Both heap_freeze_tuple() and heap_tuple_needs_freeze() neglected to look
into a multixact to check the members against cutoff_xid.  This means
that a very old Xid could survive hidden within a multi, possibly
outliving its CLOG storage.  In the distant future, this would cause
clog lookup failures:
ERROR:  could not access status of transaction 3883960912
DETAIL:  Could not open file "pg_clog/0E78": No such file or directory.

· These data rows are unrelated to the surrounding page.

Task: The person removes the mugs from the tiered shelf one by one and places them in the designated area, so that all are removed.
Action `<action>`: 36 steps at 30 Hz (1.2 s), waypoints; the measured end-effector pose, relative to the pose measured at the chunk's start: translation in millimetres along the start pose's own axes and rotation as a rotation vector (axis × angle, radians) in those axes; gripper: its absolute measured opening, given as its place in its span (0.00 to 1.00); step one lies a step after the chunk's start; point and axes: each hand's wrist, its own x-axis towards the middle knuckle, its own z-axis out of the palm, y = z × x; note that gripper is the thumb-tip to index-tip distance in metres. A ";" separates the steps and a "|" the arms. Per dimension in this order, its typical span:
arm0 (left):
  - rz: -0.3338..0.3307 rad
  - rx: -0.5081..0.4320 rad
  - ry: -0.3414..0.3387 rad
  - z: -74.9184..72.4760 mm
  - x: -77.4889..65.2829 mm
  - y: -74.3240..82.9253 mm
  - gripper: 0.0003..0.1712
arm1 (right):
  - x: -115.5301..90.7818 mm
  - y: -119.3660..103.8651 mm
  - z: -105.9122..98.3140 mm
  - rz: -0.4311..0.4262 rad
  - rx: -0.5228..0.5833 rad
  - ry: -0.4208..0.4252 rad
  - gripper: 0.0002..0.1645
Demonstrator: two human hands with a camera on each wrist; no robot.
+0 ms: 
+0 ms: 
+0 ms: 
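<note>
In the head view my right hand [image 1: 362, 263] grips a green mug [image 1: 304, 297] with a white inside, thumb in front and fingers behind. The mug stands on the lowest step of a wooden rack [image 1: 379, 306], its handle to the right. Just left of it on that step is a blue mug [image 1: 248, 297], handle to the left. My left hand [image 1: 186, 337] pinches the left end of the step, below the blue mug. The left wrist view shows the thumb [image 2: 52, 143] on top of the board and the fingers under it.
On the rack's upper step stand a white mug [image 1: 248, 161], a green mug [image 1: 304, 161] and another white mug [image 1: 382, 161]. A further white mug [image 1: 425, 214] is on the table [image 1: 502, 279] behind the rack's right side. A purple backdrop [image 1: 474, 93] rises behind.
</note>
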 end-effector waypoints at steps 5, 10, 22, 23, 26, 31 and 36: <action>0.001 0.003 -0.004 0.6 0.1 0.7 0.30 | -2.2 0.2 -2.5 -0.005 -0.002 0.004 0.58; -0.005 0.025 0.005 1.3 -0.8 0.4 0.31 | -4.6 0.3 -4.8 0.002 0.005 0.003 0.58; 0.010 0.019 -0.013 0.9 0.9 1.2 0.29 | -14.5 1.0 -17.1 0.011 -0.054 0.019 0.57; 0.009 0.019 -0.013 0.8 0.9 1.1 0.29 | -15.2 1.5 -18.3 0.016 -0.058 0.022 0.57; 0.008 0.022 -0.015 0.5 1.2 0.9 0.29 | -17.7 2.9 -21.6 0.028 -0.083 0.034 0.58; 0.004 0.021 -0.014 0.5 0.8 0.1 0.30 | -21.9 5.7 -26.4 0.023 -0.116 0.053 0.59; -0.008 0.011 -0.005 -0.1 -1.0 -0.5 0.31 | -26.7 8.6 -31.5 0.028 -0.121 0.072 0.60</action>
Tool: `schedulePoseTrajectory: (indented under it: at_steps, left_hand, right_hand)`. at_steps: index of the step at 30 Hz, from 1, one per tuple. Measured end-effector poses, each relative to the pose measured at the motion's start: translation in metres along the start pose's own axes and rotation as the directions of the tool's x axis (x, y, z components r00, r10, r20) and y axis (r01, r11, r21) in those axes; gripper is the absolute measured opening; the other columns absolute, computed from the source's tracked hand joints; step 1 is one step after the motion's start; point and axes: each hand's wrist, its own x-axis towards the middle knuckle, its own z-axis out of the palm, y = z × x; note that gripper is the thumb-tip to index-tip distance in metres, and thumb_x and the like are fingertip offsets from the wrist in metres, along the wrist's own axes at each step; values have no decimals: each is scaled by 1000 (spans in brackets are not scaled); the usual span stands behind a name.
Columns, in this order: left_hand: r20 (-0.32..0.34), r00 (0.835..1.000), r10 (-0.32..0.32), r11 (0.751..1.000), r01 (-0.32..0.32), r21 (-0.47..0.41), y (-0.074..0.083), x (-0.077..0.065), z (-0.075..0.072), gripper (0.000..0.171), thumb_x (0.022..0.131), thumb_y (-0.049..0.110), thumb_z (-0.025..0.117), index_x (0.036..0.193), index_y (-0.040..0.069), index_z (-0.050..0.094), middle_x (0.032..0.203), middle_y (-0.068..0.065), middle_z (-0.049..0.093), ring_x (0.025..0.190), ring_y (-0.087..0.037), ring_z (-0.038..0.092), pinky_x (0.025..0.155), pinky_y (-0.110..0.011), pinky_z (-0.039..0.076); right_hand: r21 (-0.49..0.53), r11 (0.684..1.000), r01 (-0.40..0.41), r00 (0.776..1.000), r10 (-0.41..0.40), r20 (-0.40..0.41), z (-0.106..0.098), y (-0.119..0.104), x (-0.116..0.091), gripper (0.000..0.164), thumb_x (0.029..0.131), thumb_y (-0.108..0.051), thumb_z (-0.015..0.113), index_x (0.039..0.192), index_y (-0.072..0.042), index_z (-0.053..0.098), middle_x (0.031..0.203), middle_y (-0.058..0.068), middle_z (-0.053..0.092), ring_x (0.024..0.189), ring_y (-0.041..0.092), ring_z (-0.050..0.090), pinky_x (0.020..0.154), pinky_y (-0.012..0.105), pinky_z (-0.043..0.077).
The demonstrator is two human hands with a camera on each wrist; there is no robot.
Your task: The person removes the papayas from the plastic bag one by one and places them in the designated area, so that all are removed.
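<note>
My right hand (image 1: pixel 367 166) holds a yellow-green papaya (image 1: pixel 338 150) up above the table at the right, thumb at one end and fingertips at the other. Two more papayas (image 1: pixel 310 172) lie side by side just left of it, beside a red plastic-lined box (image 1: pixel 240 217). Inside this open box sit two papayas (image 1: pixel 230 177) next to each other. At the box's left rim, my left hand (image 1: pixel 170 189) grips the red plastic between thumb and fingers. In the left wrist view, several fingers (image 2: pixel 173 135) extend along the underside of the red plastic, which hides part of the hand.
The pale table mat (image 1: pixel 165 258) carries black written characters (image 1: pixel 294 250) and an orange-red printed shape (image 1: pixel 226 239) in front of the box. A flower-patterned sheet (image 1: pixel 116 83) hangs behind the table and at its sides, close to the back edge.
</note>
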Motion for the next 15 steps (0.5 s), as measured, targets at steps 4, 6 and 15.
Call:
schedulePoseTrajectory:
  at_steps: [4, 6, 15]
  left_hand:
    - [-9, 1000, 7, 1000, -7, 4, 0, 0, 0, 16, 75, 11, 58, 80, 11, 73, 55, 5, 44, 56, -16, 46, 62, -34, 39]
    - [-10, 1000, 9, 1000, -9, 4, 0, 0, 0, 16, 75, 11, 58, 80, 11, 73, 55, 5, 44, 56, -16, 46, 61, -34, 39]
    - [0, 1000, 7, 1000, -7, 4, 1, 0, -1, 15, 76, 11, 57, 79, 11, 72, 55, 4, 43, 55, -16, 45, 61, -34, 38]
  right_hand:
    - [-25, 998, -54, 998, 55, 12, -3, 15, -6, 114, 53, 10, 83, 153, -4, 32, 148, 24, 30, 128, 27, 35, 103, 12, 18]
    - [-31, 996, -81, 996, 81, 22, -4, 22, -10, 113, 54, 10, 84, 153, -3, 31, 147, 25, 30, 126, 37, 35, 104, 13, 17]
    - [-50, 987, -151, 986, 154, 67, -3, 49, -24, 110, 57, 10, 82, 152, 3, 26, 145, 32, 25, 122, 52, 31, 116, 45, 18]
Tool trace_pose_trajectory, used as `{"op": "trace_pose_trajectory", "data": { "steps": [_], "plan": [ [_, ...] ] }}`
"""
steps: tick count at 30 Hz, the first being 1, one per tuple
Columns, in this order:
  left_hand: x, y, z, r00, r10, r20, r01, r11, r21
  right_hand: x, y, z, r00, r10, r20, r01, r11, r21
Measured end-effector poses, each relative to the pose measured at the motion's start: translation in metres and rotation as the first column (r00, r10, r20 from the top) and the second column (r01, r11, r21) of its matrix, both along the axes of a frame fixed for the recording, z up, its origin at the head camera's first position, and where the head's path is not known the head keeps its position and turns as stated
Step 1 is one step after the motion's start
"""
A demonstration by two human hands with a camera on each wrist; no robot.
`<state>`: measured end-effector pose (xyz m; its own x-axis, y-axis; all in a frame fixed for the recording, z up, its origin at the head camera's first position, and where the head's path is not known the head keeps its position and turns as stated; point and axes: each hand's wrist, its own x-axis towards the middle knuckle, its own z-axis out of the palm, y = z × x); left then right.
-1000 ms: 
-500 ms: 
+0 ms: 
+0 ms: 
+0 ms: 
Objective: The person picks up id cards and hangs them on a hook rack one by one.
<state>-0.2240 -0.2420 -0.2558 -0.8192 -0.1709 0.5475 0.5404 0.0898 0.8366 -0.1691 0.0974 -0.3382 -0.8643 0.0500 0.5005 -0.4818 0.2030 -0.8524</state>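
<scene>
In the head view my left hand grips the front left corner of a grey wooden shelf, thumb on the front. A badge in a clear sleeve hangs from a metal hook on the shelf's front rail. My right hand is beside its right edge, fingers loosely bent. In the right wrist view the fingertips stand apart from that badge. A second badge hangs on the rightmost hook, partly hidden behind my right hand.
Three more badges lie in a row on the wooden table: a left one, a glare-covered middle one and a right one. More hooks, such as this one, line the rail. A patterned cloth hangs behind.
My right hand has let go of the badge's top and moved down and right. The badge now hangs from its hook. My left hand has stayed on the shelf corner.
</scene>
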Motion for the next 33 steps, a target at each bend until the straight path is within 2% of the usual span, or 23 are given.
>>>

This mostly was problematic when the updating transaction aborted, since
in that case the row wouldn't get pruned away earlier in vacuum and the
multixact could possibly survive for a long time.  In many cases, data
that is inaccessible for this reason way can be brought back
heuristically.

As a second bug, heap_freeze_tuple() didn't properly handle multixacts
that need to be frozen according to cutoff_multi, but whose updater xid
is still alive.  Instead of preserving the update Xid, it just set Xmax
invalid, which leads to both old and new tuple versions becoming
visible.  This is pretty rare in practice, but a real threat
nonetheless.  Existing corrupted rows, unfortunately, cannot be repaired
in an automated fashion.

Following code analysis caused by bug report by J Smith in message
CADFUPgc5bmtv-yg9znxV-vcfkb+JPRqs7m2OesQXaM_4Z1JpdQ@mail.gmail.com
and privately by F-Secure.

Backpatch to 9.3, where freezing of MultiXactIds was introduced.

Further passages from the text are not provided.